# Coolant leak - pressure test failed, no external leak, no coolant mixed in oil



## HugoCarmichael (Dec 2, 2008)

Coolant has been leaking - loses about halfway from max to the min line in the reservoir per day. It doesn't leak while driving (checked level before and after), and doesn't leak if the car only sits there cold. It only leaks after parking the car after it has warmed up.

There are no external leaks. I put a big piece of fresh cardboard under the entire engine bay and nothing. Took it a shop, they did a pressure test which immediately failed, and also saw no external leaks.
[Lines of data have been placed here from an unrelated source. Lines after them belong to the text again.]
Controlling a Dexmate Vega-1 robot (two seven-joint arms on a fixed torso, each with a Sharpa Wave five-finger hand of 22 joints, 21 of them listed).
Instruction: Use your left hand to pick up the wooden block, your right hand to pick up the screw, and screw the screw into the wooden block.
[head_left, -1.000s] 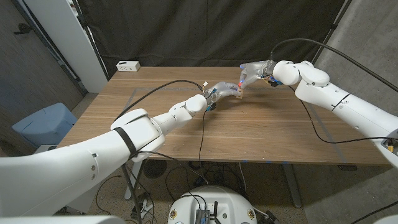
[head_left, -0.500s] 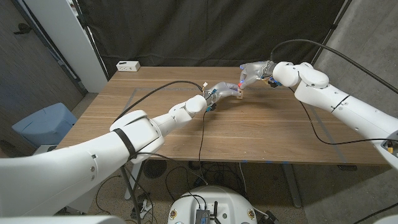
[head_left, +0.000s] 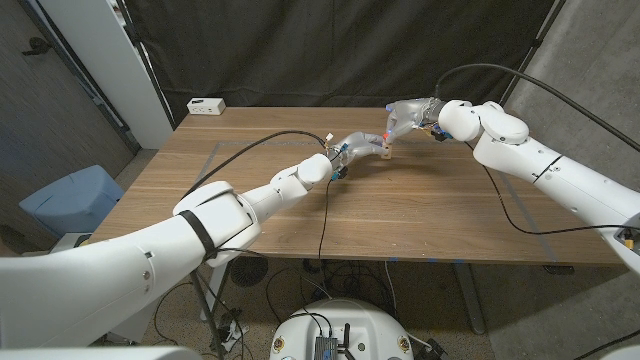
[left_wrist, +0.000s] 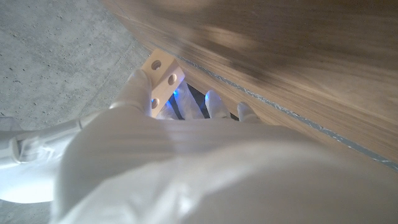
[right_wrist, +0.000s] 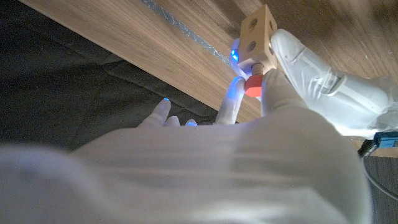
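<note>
Two white robot arms meet over the far middle of a wooden table, backed by a dark curtain. The left hand grips a small wooden block from the side and holds it up clear of the tabletop; in the left wrist view the block shows a pale face with round holes, pressed between that hand's fingers. The right hand reaches in from the opposite side and pinches a screw with a red head, its tip set against the block. The right wrist view gives the clearest look: the red-headed screw sits between the right hand's fingers directly against the block, while the left hand wraps the block's other side. How deep the screw sits in the wood cannot be told. A black cable loops across the table along the left arm, another trails under the right arm, and a small white box rests at the table's far left corner.
</note>
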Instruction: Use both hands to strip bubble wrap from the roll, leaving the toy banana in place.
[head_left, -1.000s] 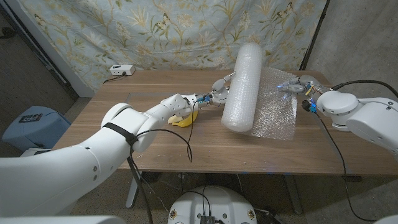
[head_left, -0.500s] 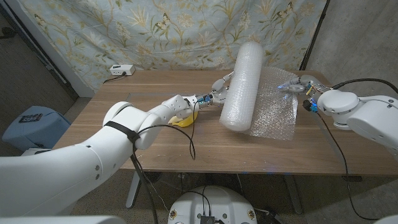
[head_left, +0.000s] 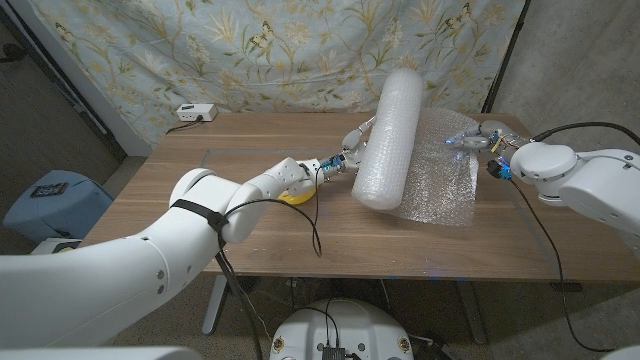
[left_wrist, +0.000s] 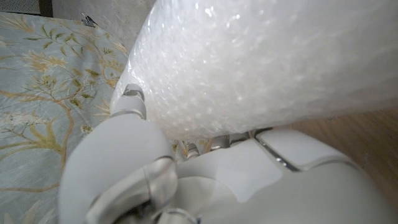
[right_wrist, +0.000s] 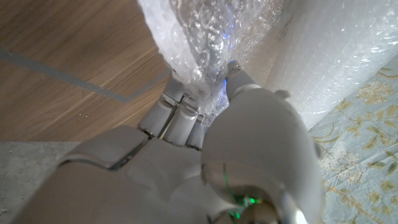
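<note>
1. The right hand (head_left: 474, 137) pinches the loose bubble wrap sheet (head_left: 445, 170), which bunches between its fingers (right_wrist: 180, 115).
2. The left hand (head_left: 352, 150) presses against the roll (head_left: 391, 135); how far its fingers are spread cannot be told.
3. The roll lies on the wooden table (head_left: 230, 150).
4. The toy banana (head_left: 296, 197) lies beneath the left forearm.

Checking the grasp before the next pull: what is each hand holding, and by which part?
The right hand pinches the unrolled bubble wrap sheet at its far corner. The left hand presses against the roll's side; a grip cannot be told.
</note>
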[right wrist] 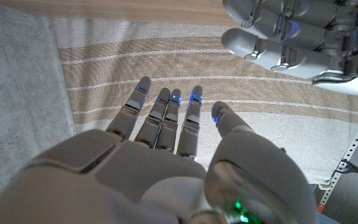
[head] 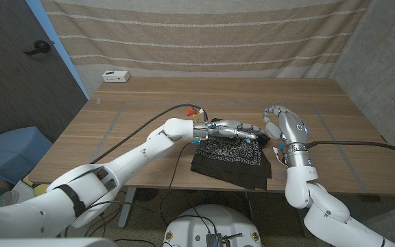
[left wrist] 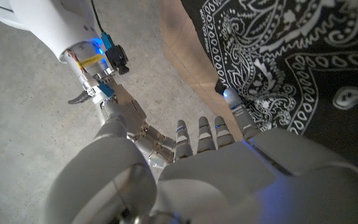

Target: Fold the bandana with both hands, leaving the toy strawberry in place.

They changed the oil and it didn't look like it had coolant mixed with it. 

So what am I looking at here? They said it probably is leaking into the engine somewhere and burning off, thus no mixture of it with the oil. Also they said the engine sounds "terrible" and I agree. It's very rough sounding, almost like a Diesel. 
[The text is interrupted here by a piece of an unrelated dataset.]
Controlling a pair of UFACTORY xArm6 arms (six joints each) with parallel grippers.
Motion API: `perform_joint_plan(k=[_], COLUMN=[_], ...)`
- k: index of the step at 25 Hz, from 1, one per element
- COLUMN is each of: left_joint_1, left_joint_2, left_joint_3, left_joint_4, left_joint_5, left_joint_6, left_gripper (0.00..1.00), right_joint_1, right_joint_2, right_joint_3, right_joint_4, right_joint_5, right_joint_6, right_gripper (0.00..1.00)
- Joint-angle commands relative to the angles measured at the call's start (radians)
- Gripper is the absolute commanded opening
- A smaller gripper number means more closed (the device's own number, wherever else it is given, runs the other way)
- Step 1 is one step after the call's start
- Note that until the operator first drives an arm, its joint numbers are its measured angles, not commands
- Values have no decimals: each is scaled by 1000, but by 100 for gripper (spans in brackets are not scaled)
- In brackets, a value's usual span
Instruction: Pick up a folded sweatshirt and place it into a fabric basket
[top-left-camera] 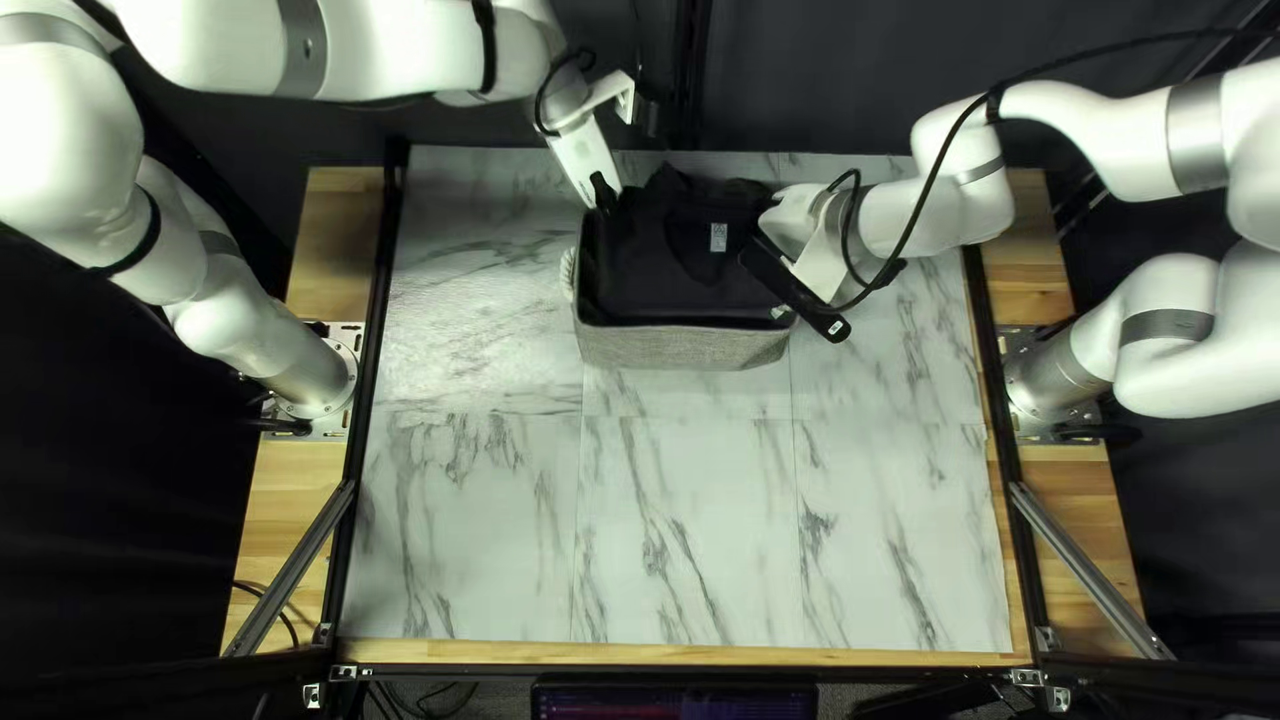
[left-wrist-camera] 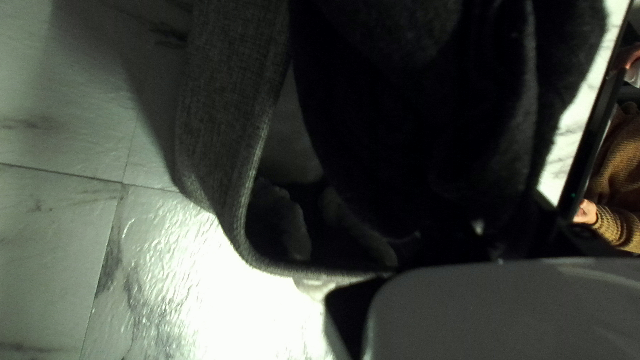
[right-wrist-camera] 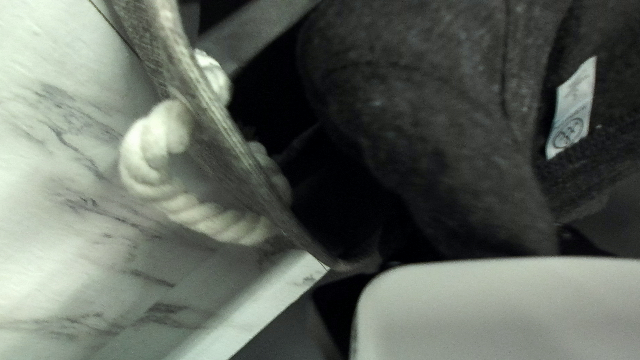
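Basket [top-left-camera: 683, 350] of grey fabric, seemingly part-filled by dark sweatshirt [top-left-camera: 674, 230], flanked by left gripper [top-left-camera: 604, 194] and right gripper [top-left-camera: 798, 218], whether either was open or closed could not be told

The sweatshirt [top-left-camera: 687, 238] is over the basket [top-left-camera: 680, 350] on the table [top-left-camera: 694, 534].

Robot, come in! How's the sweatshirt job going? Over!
Left pincer and right pincer at sweatshirt, grip unclear. Sweatshirt across fabric basket's opening, partly past far rim. Person's hand by table's edge, away from basket.
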Motion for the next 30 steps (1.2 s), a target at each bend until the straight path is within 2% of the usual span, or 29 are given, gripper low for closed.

I imagine a catastrophic engine-parts-all-over-the-road failure is coming up next if I continue driving it. It's only at 189k miles, was hoping to hit 200k 

Time for a new car?


----------



## jdg (Aug 27, 2009)

Are the floormats wet?

I'll bet you fill it up to the max line, take it out for a drive, while driving, heat it up and push out just enough coolant so that when it cools down, the coolant that's left in the engine only goes up to what you're seeing...about halfway between the marks. Furthermore, when the engine/coolant is hot, it's expanded enough to make it look like it's at the max line.

Define this "pressure test" that the shop did for you...


----------



## HugoCarmichael (Dec 2, 2008)

Nope, can it actually leak into the floor? Or are you just making a blinker fluid type joke


----------



## jdg (Aug 27, 2009)

Blinker fluid type joke?
Well...I guess ask the guys at your local friendly helpful "shop".

Read the stickies here on the forums about the GA16DE and you just might also find out why it sounds like diesel and find out how much it DOESN'T cost to get that fixed.


----------



## HugoCarmichael (Dec 2, 2008)

Sorry, I thought you were making a joke with the floormats question.

About what you said in your first post - I've had to refill the resivior probably 10 times in the last 2 weeks (though I'm not 100% sure I understand what you're trying to say).

I'm not sure what kind of pressure test they did, they just said the pressure dropped off as soon as they tried it. 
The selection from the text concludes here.